早紀が着た振袖は、白地に大きく薄いピンクやブルーの花の柄であった。洗い張りをして、いつでも縫えるように、裏地まで買ってある。でも如何したものだろうか・・思案している。孫は着てくれるだろうか?新しい振袖が良いのだろう。レンタルがいいとか言い出すのだろうか?もしも、お祖母ちゃんの振袖を着る・・とか言って呉れたら・・薄くピンクとかグリンとかの色を入れて、薄く染めると良いかな?白い生地の黄ばみが目立ち難くなり、今風の振袖に出来上がるかも知れない。如何じゃろうね?畳み方も覚えようとしない・・。虫干しもしないだろうなぁ・・。迷惑かな?邪魔かな?だったら何を作ろうかな・・。掛け布団かな?これも今は中綿はダウンだから・・綿の和布団は重く感じるであろう。琴のカバーもいいかも知れない・・。もうちょっと考える事にしようかな・・孫はまだ中学生だから。そして虫干し・・夕方までに元あったように畳まなければならない。湿気が来ない様に紙を間に入れて綺麗に畳んで、タトウシに包んで箪笥に入れるのである。とても忙しい一日になる。コーヒーを一杯とも言えない程である。虫干しをした着物を畳まなければ・・部屋が使えない。布団が敷かれない。一日が終わらないのである。
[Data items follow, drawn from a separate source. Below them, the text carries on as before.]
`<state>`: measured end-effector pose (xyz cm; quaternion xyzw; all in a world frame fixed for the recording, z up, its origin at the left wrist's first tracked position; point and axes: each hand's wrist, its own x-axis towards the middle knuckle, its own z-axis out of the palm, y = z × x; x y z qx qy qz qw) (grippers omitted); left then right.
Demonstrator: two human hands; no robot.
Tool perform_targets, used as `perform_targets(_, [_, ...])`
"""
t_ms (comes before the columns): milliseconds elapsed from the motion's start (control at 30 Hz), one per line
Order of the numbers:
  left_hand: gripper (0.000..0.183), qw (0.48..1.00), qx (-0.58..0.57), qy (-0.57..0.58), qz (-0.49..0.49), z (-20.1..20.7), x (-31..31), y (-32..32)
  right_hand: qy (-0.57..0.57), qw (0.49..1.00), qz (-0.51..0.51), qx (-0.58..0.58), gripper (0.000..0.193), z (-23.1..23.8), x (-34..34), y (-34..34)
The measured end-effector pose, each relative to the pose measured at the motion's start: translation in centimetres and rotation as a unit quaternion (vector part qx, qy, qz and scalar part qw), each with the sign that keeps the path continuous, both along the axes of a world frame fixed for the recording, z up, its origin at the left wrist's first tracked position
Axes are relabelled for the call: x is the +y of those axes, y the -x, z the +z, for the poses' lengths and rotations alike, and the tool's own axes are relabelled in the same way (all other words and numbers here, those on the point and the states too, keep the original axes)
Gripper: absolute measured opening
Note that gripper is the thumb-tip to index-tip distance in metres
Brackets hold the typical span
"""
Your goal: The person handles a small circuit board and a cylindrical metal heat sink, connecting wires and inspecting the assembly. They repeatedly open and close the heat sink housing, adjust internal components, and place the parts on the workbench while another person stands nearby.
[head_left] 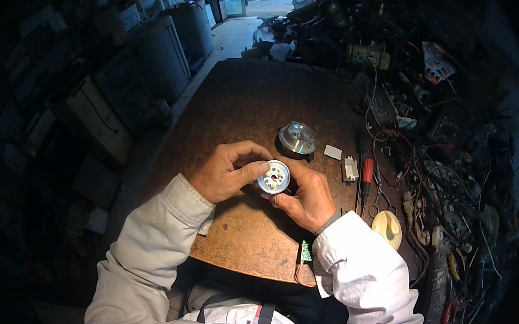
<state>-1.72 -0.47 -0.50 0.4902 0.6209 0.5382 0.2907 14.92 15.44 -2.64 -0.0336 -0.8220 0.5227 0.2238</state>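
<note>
Over the near half of the wooden table, both my hands hold a small round LED lamp head (274, 178). Its face is turned up, showing a white disc with several yellow LEDs inside a metal rim. My left hand (229, 170) has its thumb on the rim at the left, with the fingers curled behind. My right hand (309, 196) grips the lamp head from the right, thumb below and fingers round the far side. Beyond my hands a clear-lensed metal lamp ring (298, 138) rests on the table. The underside of the lamp head is hidden.
Right of the ring lie a small white plate (333, 152) and an open white box (349, 169). A red-handled screwdriver (367, 172), scissors (383, 201) and a cream round dish (387, 229) line the right side. A green circuit board (307, 251) with wires sits by my right sleeve. Tangled cables crowd the far right.
</note>
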Motion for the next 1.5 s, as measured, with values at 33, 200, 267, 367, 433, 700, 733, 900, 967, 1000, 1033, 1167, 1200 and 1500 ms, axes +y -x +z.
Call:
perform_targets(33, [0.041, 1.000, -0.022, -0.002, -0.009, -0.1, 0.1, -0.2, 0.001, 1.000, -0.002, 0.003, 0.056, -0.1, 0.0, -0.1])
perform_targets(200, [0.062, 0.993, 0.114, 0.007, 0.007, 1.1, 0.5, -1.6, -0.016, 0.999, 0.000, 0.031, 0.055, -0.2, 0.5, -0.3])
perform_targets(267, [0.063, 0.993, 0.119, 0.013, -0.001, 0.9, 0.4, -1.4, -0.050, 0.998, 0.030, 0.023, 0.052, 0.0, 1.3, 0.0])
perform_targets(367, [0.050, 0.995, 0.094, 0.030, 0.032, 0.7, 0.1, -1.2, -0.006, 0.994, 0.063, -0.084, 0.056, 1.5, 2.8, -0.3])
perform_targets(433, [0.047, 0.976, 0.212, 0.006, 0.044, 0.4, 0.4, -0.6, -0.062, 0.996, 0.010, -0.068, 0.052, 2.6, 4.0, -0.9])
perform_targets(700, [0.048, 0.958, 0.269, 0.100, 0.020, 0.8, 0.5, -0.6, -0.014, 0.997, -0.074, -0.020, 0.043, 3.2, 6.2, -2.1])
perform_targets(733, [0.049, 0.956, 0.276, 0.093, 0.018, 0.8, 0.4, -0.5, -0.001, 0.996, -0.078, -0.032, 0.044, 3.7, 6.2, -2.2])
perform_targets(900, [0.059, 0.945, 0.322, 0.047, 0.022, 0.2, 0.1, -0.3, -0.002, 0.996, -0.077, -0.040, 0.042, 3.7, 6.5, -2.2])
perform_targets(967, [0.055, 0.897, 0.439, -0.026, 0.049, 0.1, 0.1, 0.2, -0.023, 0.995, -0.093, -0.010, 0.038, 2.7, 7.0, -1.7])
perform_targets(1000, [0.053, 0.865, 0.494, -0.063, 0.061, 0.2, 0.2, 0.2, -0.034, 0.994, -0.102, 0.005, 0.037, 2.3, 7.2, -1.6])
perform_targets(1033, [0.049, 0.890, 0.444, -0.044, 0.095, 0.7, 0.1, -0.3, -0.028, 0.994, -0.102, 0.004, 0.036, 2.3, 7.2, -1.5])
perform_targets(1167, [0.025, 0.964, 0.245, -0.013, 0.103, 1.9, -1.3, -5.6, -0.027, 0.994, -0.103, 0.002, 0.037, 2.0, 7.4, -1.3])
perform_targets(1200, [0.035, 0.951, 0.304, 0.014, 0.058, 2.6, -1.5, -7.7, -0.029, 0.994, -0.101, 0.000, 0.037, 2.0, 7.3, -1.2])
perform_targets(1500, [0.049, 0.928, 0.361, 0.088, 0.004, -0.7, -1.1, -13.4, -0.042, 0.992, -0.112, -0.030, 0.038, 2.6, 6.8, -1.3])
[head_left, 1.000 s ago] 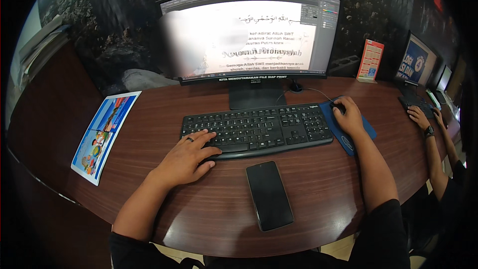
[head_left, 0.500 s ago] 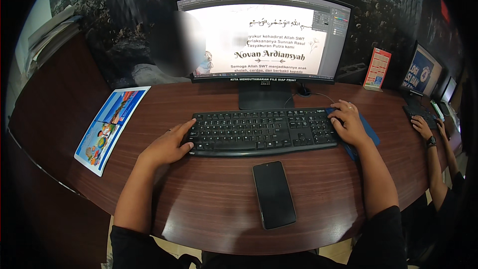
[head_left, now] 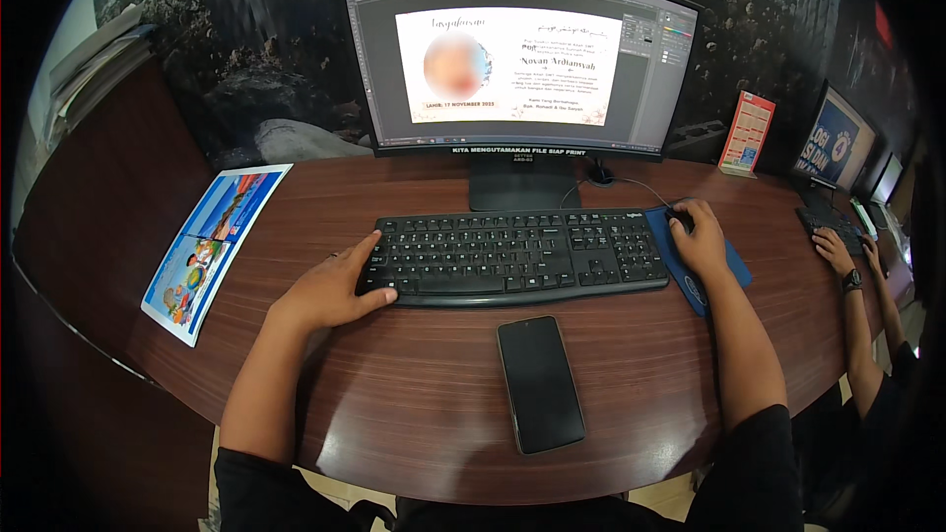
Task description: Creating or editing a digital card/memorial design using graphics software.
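Note:
My left hand [head_left: 333,288] rests at the left end of a black keyboard [head_left: 473,251], fingers apart. Its thumb lies along the bottom-left keys and the fingertips reach the left edge keys. On a blue mouse pad [head_left: 726,258] to the right of the keyboard, my right hand [head_left: 702,241] curls over a dark computer mouse [head_left: 680,218], most of which it hides. Behind the keyboard stands a wide monitor [head_left: 631,89], its screen showing a white card layout with a round blurred picture and lines of text, and tool panels at the right.
A black phone [head_left: 541,384] lies in front of the keyboard. Printed colour sheets [head_left: 212,256] lie at the left by a dark partition. An orange stand-up card [head_left: 747,135] is right of the monitor. At far right, a co-worker's hands [head_left: 836,248] are at another keyboard.
My right hand has shifted slightly right, from the keyboard's right edge onto the mouse. My left thumb now reaches farther over the keys. On screen, the layout has shrunk from a close-up to the whole card.

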A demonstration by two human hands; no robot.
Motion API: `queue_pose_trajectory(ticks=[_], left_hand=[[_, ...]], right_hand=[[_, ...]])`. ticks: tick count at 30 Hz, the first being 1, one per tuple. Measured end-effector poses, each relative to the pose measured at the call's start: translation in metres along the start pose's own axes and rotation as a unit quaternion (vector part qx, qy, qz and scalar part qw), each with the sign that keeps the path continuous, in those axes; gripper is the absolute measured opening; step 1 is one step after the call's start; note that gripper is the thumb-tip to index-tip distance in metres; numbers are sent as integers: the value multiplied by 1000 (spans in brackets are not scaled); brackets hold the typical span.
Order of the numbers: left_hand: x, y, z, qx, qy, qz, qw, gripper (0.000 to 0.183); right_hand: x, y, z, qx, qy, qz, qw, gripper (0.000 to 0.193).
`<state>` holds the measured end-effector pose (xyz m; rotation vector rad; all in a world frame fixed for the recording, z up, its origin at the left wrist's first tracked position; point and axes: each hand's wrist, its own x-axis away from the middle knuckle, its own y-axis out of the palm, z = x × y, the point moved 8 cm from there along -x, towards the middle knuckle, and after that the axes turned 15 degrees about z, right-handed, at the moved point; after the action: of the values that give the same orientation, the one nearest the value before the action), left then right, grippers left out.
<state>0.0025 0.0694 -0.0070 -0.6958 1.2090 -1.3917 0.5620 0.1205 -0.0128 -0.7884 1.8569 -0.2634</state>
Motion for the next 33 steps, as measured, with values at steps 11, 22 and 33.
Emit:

思い残す事が一つある。息子元太郎の事である。此のまま一人で老いて行くのだろうか?夫治夫が逝き、私早紀も死んでしまうのに・・元太郎は何の準備もして居ない。親は何時までも生きてはいない。そろそろ独立して欲しい。何事にも原因があり結果があるという・・我が家の場合、何が原因して居るのだろうかと思う。幼い頃から元気で、気立ての良い子供であった。成績はいつも良かった。友達皆から好かれていた。只・・鼻(蓄膿症)が治らなかった。手術したのは成人してからであった。(鼻腔の粘膜をレーザーで焼く手術・・骨を削る手術)小学生の時は出来なかったのか?洗浄に耳鼻科に通ったものだった。治す術を一番に、何としても探すべきであった。そして体作りにスポーツ・・向いて居る運動をさせて上げれば良かった。週一の水泳には通ったけれど。お稽古事や塾は必要であったか?身体を作るそして心を育てる事を念頭に置かなければならなかった。遊びの中で、善悪を判断する事を学ぶのであろう。私早紀は何を急いで居たのだろうかと思う。反省しても取り返しは付かないけれど、これから何としてでも良い方向へと思う。親の残された時間は余り無い・・。丁度一年前迄、元太郎は心も純粋で、気立ての良い人であった。初めて自分から婚活をすると言った。結婚紹介所に四カ月在籍して居る間に、50人か60人に申し込んだそうだが(自営業・年収の関係か又は年齢、ルックスか)誰も会ってお話迄にはならなかった。「誰もかれもと云うのじゃなくて、一人に集中して念じて、ダメなら次の人に申し込む。という事にしないと女性に失礼かもしれんよ。一度に10人も20人も・・数撃ちゃ当たるという考え方は止めて下さい」元太郎は「そんな事をして居る時間が無い・・」と言った。結局・・紹介所の手前か?一人だけ会って下さる人が居た。お見合い迄運んだのである。お見合い日が決まってから料理の練習もして、話題作りをしていた。元太郎は純粋な気持ちで喜ぶのである。そして緊張して居た。しかしその人にも断られて・・「俺位じゃぁダメなんだな」と一言いった。自棄になったのかな。・・自棄になる!そんな暇、お母さんの人生には無かったよ。甘いよ・・とちょっと前までの早紀は言って居ただろう。でも今は違う・・本人が悩んだ末の行動であろう。蓄膿症と云う体の不備を抱えながら、一心に親の期待に応えて居た。努力する人であった。元太郎・・ありがとう。そしてごめんなさい。を言わなければならない早紀である。今迄の殻を破って生きようとして居るのであろうか。同じ頃・・デートクラブの関係者が声を掛けて来たらしい。この不安な状態は何時迄続くのだろうか?我が家はどうなるのだろうかと思う。跡取り息子が、金のクルスのネックレスをするようになった。考えられない!と思って居る。親はいつかは死ぬのである。何としても、一人でもちゃんと生きて欲しいと念じて居る。人様に迷惑を掛けないで頂きたい。元太郎はもう親の手の届かない処にいるのであろうか。この頃仕事をして居るのだろうか?自営業だから、気ままに出来るけれど・・今迄頑張った仕事も、即売り上げが落ちて居るではないか。仕事が手に付かない様子だけれど・・如何するつもり?これからの計画を立てて居る?この状態ではやる気が無いから仕事が無くなり、お金が無くなり、借金をしてしまう。親の家を売り払い、デートクラブにつぎ込んでしまう?その金も使い果たし・・デートクラブの用心棒になってしまうん?この頃の若い女性・・大丈夫なのかな?人生をどの様に考えているのかな?・・息子元太郎よ、今の状態で安心できますか!自分の判断、自分の責任ですよ。頼みます!・・・と、今迄どうりの親の価値観を押し付けて居る。どんな世の中になろうとも、悪の栄えた試しは無いからである。
「お父さん(夫治夫の事)ちょっとでもいいから元太郎と話す時間を取って下さい。何の話でもいいから、私達・・これ迄に話し合う事をしていない。仕事優先に考えて居たから、相手を理解して居ないよね。お互いの気持ち、解かるのは当たり前としていた。話もしないでは解らない。ここからやり直しませんか。脳梗塞二度目のお父さんだけれども、出来るよね。二人の最後の仕事と致しましょう。元太郎は如何思うかね。嫌われるかも知れないけれど・・」
そして年老いた私、又はあの世に居る私に出来る事があるとしたら・・。
蝶になって、折々に身近に居て上げたい。辛い時・・虹になって慰めて上げたい。爽やかな風になって、優しく労わって上げたい。私早紀も亡くなった母に、そのように見守られていたから・・・。世の父や母は、いつも身近に居て、優しく見守って居ると・・気付いて下さい。
終わり
金婚式を迎えることが出来た。とても目出度く、有難い事である。お祝い事は後日として置き、今在るを感謝しなければならない。息子は何時までも子供ではない。取り越し苦労と解って居るけれど。親は年老いて何も出来ないけれども・・何とか良い方向へと念じている。